Hi @woolsgrs,
Here are some info just to keep you updated on the Operator status:
We always quite in the dark with Pulp and have some of our own tools and now looking at what you have with the Pulp Operator, but it would be good to see
- Overall status of each deployment, understand its functioning correctly, capacity metrics around that.
The current version of the Operator provides the .status.conditions[]
field, which can be helpful to get this information. For example, checking this picture we can see that all (api
/content
/worker
) deployments are in a READY state (all of their replicas are running and ready to serve requests):
We are also investigating the possibility of creating Red Hat Insights rules to help with the troubleshooting
- by using the k8s
events
generated by the Operator and/or
- the
.status.conditions
fields
These rules could be used, for example, by the support team to get an overview of the Operator status and check the possible fixes suggested by Insights.
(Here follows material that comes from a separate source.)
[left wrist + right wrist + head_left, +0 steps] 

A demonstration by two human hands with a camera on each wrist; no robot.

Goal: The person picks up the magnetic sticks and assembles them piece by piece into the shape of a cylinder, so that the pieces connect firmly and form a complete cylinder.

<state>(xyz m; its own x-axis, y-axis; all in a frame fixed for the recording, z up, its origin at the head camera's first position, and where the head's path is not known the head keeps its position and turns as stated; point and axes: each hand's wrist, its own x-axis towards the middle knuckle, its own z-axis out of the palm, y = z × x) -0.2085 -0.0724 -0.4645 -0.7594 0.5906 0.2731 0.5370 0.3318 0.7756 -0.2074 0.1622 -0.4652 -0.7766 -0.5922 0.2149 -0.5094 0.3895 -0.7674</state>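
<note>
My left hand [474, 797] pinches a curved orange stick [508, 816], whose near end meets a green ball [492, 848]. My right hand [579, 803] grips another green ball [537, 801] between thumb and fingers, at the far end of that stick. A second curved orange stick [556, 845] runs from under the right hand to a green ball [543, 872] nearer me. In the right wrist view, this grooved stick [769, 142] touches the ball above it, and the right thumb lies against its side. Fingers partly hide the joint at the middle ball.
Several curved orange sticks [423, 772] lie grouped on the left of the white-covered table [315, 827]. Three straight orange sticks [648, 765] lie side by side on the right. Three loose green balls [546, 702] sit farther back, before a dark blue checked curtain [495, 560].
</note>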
- Performance for triggers knowing when to scale up/down e.g. no of tasks, task waiting etc.
- Content Counts and no. of requests to that content
As soon as we can retrieve these metrics from Pulp, we will start to work on creating k8s HPA
through the Operator (https://github.com/pulp/pulp-operator/issues/761).
- Able to trigger alerts from these metrics
This is something that we didn’t have a deep investigation yet, but we will check the possibility of creating custom OCP monitoring dashboards (which can include alerts) through the Operator.